For the data that follows, give the number of lines in which "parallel" appears. Add nothing to it.

(Source data)
········

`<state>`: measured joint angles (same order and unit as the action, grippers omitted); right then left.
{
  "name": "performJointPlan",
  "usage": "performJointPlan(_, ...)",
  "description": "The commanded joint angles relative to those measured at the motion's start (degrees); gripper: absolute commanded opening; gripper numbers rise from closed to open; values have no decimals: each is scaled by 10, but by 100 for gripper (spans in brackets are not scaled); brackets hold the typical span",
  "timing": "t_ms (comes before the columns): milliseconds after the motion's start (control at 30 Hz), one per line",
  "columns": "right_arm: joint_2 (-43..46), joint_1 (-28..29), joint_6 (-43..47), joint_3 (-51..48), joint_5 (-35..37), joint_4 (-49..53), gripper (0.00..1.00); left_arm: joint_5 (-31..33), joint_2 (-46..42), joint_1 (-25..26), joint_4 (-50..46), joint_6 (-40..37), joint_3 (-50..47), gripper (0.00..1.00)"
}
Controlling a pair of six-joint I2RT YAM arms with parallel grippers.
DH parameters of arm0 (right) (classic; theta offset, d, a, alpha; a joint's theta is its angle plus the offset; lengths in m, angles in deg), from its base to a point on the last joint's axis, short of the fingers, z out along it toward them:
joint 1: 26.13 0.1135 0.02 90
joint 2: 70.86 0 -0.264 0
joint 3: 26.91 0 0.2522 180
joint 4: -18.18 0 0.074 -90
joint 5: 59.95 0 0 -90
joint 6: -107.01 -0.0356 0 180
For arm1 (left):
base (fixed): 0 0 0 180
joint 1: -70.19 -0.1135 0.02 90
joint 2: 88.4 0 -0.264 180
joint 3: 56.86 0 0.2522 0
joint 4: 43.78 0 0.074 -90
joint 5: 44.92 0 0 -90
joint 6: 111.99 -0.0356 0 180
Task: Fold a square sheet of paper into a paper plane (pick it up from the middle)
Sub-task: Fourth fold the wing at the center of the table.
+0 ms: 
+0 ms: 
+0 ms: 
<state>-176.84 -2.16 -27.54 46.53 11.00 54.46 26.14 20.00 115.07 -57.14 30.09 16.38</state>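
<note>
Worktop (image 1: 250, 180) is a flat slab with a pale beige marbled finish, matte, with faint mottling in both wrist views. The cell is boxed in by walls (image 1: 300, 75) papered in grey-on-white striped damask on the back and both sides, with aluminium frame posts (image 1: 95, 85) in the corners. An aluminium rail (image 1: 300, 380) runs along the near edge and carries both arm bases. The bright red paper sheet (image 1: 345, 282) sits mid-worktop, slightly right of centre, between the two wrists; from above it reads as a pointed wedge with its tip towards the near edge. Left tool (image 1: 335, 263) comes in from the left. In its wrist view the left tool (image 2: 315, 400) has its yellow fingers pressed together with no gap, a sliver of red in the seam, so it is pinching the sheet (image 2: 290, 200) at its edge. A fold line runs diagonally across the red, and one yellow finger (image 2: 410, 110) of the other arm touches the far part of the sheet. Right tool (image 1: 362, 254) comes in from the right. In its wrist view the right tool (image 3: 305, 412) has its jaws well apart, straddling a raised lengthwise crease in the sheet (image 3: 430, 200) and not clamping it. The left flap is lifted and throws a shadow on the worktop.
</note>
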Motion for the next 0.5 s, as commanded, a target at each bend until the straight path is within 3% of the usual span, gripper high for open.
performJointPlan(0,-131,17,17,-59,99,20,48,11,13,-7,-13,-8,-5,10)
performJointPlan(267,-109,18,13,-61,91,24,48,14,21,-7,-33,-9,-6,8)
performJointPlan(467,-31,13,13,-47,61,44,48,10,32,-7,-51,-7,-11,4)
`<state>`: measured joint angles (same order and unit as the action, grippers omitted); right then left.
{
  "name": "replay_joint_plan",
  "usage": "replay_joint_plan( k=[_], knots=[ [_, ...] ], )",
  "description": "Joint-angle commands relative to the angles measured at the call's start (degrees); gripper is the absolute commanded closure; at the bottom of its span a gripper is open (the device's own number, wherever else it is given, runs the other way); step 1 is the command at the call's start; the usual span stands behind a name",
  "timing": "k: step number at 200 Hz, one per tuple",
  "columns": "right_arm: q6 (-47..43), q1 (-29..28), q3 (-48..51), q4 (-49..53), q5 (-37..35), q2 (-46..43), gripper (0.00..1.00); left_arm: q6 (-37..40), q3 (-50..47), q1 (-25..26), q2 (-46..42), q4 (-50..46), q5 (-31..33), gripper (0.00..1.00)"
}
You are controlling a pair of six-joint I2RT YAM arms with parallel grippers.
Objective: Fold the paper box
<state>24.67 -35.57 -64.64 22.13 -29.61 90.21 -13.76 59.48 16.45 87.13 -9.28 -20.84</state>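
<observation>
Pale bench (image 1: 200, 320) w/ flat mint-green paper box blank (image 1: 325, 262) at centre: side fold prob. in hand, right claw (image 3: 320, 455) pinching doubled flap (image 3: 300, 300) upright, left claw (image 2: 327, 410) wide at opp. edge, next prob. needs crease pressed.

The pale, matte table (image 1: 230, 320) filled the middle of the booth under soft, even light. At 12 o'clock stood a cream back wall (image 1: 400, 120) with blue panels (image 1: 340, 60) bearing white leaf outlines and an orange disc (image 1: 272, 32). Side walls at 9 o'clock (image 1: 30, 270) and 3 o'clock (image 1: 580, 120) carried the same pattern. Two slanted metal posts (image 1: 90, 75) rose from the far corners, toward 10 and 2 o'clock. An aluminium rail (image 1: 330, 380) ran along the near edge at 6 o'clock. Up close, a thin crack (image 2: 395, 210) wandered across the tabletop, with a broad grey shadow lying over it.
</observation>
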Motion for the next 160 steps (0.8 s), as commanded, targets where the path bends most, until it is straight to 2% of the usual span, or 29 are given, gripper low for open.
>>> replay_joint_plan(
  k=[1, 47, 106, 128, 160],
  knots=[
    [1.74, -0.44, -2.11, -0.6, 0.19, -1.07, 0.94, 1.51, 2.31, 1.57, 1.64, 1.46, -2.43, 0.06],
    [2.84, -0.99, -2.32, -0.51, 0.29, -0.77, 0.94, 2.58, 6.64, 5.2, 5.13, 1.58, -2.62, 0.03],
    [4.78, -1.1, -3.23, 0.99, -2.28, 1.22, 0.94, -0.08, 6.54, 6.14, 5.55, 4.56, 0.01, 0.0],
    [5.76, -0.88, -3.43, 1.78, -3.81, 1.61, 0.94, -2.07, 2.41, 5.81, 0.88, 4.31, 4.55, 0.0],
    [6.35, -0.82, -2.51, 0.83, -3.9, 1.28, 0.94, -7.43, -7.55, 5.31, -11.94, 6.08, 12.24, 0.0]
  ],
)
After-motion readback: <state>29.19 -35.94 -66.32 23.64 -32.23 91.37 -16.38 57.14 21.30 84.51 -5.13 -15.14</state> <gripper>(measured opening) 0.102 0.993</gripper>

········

• **ANSWER TO THIS EXERCISE**:
2